When you apply for an installment loan, a lender will provide you with a loan contract. The lender uses a loan contract as a formal document regarding the agreement he and a borrower will have during the course of an installment loan. Loan contracts may include negative and positive covenants, guaranties, applicable interest rates and fees, and the amount and mode of repayment of the installment loan. Upon signing the loan contract, a borrower consents to borrow money on the terms offered by the lender.
An installment loan contract is prepared according to the requirements of the Truth in Lending Act in order to inform the borrower of the cost of their loan. Some states may have additional or differing provisions on loan contracts. Since there are some lenders who may be practicing predatory activities, it is important to research the background of your lender. It will also be a big help before signing a loan contract for an installment loan to let a reputable lawyer review it.
A loan contract, in compliance to the Truth in Lending Act, must have the following General Contract Provisions:
- True and clear identification of both the borrower and lender (including the names and addresses)
- Finance charges or the cost of the credit over the course of the loan
- Annual percentage rate (APR)
- Schedule of repayments and the amount to be repaid monthly
- Total amount paid that includes the principal, total interest, other charges and fees
- The right of the borrower to cancel the loan contract but within three days of signing
- Agreements on missed or default payments. This will also include the provisions on repossession (in case there’s collateral).
Mode of Repayment
Installment loans use amortization. This means that a lender will structure the borrowers payments in such manner that the borrower will be paying off the principal and interest by the time he makes the final payment. Usually, the loan contract will include the details of the monthly payment due date.

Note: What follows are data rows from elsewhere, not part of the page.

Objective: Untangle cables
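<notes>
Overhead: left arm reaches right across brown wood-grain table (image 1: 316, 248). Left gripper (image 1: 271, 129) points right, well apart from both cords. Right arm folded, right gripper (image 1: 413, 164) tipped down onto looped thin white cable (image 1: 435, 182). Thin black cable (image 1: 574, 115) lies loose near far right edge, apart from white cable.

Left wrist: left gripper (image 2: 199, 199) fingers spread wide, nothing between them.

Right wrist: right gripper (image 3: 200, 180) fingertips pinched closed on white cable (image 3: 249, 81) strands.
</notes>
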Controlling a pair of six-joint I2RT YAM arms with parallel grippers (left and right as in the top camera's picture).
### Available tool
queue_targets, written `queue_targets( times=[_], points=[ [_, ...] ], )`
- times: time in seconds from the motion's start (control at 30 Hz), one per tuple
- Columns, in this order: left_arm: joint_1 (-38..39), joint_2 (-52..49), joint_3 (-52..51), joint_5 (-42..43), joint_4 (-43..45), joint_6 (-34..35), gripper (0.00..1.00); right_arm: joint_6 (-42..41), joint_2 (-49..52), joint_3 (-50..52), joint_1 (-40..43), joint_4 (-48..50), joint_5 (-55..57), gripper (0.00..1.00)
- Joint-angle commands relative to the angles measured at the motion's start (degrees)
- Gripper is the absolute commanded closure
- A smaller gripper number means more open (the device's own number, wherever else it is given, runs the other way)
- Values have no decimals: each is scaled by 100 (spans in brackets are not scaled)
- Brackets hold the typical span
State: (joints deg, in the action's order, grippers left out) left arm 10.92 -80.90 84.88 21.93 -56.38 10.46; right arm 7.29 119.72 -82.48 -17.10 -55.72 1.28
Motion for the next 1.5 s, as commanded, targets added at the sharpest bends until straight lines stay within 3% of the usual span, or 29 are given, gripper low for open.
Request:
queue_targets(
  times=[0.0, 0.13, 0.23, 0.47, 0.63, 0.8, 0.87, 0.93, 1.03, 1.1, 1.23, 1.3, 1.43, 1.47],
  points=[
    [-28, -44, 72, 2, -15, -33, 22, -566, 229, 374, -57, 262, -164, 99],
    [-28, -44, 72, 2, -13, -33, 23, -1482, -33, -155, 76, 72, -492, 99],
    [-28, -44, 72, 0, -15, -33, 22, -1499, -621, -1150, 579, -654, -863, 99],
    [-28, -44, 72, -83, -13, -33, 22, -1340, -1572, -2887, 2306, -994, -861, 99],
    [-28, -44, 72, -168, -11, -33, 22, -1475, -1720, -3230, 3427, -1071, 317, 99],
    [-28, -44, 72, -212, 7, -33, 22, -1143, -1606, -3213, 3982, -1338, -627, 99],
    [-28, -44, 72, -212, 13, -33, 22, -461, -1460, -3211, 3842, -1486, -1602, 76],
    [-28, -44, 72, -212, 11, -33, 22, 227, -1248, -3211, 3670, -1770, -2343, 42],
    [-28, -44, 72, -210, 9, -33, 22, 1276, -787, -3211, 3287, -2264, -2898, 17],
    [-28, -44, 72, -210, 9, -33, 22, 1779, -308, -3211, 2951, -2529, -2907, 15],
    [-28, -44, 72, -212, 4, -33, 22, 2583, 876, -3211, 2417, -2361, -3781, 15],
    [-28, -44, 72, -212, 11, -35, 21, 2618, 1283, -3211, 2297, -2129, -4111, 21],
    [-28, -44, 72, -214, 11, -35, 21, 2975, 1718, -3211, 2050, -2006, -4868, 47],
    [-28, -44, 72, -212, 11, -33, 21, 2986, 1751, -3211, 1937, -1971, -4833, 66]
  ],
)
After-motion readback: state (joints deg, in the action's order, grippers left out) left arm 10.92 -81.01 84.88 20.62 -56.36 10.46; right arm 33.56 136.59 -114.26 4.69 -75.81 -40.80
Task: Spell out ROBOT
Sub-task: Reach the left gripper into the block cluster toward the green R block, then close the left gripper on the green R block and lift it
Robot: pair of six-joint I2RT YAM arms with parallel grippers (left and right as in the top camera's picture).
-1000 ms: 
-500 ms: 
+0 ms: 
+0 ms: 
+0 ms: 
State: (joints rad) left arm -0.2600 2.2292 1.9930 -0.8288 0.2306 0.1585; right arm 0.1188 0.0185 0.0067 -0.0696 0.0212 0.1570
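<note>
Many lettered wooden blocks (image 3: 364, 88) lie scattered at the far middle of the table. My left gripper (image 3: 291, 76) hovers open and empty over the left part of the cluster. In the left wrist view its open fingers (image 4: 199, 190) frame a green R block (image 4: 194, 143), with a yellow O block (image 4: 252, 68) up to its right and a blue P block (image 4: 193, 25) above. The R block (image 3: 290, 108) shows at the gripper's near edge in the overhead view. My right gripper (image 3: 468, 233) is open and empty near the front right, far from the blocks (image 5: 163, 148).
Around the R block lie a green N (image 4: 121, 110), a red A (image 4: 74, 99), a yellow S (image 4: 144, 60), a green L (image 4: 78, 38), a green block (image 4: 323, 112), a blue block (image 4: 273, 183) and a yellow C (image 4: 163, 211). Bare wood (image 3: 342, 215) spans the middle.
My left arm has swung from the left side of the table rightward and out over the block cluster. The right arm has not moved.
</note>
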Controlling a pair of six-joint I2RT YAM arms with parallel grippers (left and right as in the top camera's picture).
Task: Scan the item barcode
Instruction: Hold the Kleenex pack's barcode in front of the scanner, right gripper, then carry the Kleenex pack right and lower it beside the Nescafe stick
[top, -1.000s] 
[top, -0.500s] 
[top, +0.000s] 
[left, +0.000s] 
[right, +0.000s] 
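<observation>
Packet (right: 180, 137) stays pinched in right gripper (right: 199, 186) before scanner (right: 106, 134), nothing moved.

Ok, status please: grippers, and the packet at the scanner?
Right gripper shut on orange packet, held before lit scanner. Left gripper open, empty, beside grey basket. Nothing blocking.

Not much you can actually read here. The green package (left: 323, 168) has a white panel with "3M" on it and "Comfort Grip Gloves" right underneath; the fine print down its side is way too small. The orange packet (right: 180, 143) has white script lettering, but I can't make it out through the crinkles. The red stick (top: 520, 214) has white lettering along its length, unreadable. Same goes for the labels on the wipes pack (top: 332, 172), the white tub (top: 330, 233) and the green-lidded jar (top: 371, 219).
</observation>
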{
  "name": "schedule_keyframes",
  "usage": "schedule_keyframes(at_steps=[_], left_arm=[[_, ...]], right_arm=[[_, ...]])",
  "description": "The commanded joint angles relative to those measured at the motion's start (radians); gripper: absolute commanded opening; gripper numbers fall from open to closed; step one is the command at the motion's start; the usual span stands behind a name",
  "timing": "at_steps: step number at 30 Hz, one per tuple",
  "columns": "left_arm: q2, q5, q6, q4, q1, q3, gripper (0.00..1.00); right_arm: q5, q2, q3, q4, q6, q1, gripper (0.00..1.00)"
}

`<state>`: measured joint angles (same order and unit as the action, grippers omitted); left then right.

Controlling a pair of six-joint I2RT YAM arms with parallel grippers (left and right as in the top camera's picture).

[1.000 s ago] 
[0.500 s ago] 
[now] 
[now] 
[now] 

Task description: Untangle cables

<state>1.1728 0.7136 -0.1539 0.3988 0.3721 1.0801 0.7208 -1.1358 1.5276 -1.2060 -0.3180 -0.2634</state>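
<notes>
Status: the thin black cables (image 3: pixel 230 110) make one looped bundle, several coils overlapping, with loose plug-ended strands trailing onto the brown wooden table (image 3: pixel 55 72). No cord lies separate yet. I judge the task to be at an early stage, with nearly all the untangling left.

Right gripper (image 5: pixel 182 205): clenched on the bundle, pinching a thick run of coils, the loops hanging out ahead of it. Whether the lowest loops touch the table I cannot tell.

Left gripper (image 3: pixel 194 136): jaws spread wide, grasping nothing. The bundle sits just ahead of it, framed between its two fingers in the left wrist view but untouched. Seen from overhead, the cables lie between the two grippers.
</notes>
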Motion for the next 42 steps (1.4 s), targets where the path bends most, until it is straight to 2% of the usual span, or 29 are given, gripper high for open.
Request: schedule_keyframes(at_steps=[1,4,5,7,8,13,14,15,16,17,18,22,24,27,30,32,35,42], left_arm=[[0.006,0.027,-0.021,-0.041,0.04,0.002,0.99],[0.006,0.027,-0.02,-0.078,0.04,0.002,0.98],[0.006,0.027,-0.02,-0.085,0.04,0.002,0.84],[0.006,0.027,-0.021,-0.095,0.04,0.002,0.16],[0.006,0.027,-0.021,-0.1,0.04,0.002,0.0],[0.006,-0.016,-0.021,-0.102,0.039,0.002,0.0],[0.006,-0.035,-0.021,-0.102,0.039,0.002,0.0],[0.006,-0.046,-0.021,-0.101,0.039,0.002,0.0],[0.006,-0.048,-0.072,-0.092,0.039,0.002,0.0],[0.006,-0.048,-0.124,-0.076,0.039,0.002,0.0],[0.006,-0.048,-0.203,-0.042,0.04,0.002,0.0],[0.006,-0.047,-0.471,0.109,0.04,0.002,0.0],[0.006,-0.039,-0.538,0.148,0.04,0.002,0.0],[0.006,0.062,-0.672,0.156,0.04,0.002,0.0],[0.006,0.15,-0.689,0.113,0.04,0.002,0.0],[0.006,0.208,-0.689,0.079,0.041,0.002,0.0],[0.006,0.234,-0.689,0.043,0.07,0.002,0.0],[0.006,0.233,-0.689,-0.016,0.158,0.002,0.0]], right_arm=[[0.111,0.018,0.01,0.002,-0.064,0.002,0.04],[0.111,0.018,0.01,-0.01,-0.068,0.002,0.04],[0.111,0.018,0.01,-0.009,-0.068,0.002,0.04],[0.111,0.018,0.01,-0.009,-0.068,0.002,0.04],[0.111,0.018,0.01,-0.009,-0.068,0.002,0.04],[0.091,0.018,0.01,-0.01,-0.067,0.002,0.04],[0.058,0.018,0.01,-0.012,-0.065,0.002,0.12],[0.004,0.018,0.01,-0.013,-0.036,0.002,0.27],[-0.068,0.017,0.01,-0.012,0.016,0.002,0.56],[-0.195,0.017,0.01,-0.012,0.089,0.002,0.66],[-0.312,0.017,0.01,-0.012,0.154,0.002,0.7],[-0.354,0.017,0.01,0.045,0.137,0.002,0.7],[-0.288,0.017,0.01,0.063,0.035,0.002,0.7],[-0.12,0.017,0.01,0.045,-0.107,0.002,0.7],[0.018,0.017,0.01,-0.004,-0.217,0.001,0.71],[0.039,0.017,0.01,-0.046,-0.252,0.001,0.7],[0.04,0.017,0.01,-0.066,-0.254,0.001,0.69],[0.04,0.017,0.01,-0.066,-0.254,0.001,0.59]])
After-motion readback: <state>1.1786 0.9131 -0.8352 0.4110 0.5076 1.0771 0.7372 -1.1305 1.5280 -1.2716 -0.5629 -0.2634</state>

The loan contract will also include the details for grace periods, typically, ten days after the due date. This will enable the borrower to come up with his payment on time in case the actual due date falls on the weekend.
Interest
Usually, installment loans have fixed interest rates that will remain the same for the entire course of the loan. The interest rates are reflected as annual percentage rates (APRs) in order for the borrower to see how much the loan will cost on an annual basis.
The loan contract will also include the details of the index that influences a change in interest rates. There are also details about payment floors and caps that form part of the agreement. Lenders also indicate on the loan contract the dates if interest rates change during the duration of the loan.
Other Details
Some lenders may offer borrowers credit insurance as part of their installment loan package. This credit insurance is paid on a monthly basis. The insurer will cover your loan payments in case you lose your job or suffer from an unexpected financial event. The details of the cost of the insurance and its coverage are included in your loan contract.
When applying for an installment loan, understanding the provisions under the loan contract is important. Before signing up, borrowers must know what they are about to enter into.